The Company Gardens are the oldest gardens in South Africa, established in 1652 by the VOC (Dutch East India Company) to supply passing ships with fruit and vegetables. They now boast a wide variety of trees and plant species. The Garden is inhabited by a battalion of tame grey squirls – and one white one, offspring of the squirls John Cecil Rhodes brought with from the United States of American.
The Company Gardens provide a perfect spot for a bit of relaxation in the heart of Cape Town. You can stroll down Government Avenue, which runs through the Gardens. This oak tree-lined lane takes you along places of interest as the Houses of Parliament and the Tuynhuys.
The Tuynhuys, meaning garden house, is the office of the State President and was built in 1700 as the Company's Guest House to accommodate important visitors to the Cape.

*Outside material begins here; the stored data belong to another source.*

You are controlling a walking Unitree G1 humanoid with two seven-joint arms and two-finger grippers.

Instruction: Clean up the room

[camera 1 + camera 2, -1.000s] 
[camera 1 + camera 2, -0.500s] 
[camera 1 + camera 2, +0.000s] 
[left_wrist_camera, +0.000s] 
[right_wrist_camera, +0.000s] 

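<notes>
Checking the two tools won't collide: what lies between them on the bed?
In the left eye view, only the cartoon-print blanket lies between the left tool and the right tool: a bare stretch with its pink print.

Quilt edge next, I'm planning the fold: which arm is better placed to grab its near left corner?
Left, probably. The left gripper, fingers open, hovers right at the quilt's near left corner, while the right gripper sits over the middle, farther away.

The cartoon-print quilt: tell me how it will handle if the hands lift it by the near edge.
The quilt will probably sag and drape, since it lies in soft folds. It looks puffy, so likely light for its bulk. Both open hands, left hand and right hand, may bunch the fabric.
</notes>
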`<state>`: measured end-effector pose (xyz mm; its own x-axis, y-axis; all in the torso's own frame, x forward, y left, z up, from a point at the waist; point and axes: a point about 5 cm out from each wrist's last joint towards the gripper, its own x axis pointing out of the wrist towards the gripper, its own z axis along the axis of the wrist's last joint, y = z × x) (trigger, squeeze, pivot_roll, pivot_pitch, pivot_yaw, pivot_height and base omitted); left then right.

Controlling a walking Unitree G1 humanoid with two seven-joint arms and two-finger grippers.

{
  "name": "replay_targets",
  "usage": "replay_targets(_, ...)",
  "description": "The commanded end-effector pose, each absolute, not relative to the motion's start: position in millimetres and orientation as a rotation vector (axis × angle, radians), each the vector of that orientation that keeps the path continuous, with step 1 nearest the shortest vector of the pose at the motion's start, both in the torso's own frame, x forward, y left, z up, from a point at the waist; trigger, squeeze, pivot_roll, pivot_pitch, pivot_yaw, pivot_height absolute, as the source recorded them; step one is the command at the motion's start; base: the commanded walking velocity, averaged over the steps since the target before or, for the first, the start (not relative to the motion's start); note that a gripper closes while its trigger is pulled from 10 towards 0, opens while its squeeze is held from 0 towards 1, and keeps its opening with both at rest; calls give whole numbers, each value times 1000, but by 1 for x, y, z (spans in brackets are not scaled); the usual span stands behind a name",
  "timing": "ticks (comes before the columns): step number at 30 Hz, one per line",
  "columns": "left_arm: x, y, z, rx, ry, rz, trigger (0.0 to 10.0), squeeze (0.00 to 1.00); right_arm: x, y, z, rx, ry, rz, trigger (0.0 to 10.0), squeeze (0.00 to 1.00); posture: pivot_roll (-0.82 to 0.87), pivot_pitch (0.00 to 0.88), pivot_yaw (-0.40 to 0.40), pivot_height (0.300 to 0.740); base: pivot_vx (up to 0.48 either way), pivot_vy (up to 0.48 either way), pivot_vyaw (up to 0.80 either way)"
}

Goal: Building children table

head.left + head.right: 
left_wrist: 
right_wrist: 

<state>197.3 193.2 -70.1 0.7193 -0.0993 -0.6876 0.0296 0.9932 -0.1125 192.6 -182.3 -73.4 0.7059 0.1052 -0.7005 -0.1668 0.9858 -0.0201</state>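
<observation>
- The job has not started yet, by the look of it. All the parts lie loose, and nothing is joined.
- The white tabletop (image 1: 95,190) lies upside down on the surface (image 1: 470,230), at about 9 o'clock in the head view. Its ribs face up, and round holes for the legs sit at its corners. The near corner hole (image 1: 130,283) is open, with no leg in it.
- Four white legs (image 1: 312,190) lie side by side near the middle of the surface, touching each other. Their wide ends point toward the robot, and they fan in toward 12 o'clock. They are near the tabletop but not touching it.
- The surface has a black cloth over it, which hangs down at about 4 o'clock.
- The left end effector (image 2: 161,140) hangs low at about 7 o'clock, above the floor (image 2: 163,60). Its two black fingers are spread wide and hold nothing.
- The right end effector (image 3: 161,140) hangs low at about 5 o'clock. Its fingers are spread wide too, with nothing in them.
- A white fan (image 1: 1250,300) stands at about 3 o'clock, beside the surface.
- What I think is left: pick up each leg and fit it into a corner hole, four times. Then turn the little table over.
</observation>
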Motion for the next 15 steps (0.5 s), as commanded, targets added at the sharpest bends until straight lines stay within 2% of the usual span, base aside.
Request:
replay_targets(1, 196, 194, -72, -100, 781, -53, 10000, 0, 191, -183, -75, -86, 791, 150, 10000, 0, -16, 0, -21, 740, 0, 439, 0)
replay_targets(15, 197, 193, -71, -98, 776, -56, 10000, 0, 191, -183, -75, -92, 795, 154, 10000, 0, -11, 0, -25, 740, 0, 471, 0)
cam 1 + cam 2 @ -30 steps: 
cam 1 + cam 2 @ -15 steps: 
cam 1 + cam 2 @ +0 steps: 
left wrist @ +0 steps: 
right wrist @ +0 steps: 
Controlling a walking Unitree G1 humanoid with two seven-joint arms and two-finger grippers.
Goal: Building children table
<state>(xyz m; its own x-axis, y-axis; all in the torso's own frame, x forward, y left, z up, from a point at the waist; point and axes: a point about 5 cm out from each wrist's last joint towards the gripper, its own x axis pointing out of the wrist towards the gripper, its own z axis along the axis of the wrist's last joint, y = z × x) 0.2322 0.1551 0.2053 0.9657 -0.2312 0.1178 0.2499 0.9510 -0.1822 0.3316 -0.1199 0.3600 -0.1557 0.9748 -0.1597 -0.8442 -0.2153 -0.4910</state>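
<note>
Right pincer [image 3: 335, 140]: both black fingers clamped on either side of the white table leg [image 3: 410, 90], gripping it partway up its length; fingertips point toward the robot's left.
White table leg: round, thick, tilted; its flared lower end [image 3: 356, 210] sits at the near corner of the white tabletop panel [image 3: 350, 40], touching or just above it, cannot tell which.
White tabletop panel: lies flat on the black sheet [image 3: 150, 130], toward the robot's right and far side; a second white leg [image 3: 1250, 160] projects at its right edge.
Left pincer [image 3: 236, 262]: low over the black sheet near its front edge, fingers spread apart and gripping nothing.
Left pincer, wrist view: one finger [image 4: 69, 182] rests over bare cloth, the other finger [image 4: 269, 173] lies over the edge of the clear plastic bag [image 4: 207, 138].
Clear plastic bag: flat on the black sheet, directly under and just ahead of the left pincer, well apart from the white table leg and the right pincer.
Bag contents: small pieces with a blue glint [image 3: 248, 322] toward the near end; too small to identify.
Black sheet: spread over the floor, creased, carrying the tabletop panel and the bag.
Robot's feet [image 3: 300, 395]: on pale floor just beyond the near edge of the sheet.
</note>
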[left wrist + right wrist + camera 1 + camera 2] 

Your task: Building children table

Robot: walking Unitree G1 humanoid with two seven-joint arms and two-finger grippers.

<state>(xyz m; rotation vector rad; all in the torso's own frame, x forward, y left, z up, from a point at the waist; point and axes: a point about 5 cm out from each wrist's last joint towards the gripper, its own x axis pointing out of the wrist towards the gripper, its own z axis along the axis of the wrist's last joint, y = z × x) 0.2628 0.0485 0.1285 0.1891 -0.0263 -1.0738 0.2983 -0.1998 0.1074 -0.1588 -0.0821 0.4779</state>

Apart from that, Government Avenue leads you to the South African Museum, the National Gallery and maany other interesting museums. One of these is the Cultural History Museum or Slave Lodge, situated close to the entrence of the Company Gardens.
The building was built 1679 by Willem Adriaan van der Stel to house the slaves who worked in the gardens for the VOC. It is the second oldest existing colonial structure in South Africa.
After the second British occupation in 1806, when the British claim to the Cape was recognised by the rest of Europe, the Slave Lodge was turned into government offices in 1807. At that stage 283 slaves were housed in the Lodge: 187 men, 73 women, and 23 children.
The governor, the Earl of Caledon, sold some of slaves at a public auction and the remaining slaves were moved into the western wing of the Lodge. In 1811, these remaining slaves were moved a new slave lodge in the Gardens. These 135 slaves were manumitted in 1828, six years before universal emancipation of slaves in the British Empire.
The Old Slave Lodge now houses collections of Cape silverware and furniture, weaponry from across the globe, coins, and other interesting items connected to South Africa’s history.
It also houses an interesting section on the early history of the Cape, including some VOC relics and postal stones. These stones marked caches of letters that were left by the crews of ships, in the hope that they would be picked up by the next ship heading in the right direction. In use as a courtroom for over a century, the building was subsequently used for various other quarters of officialdom.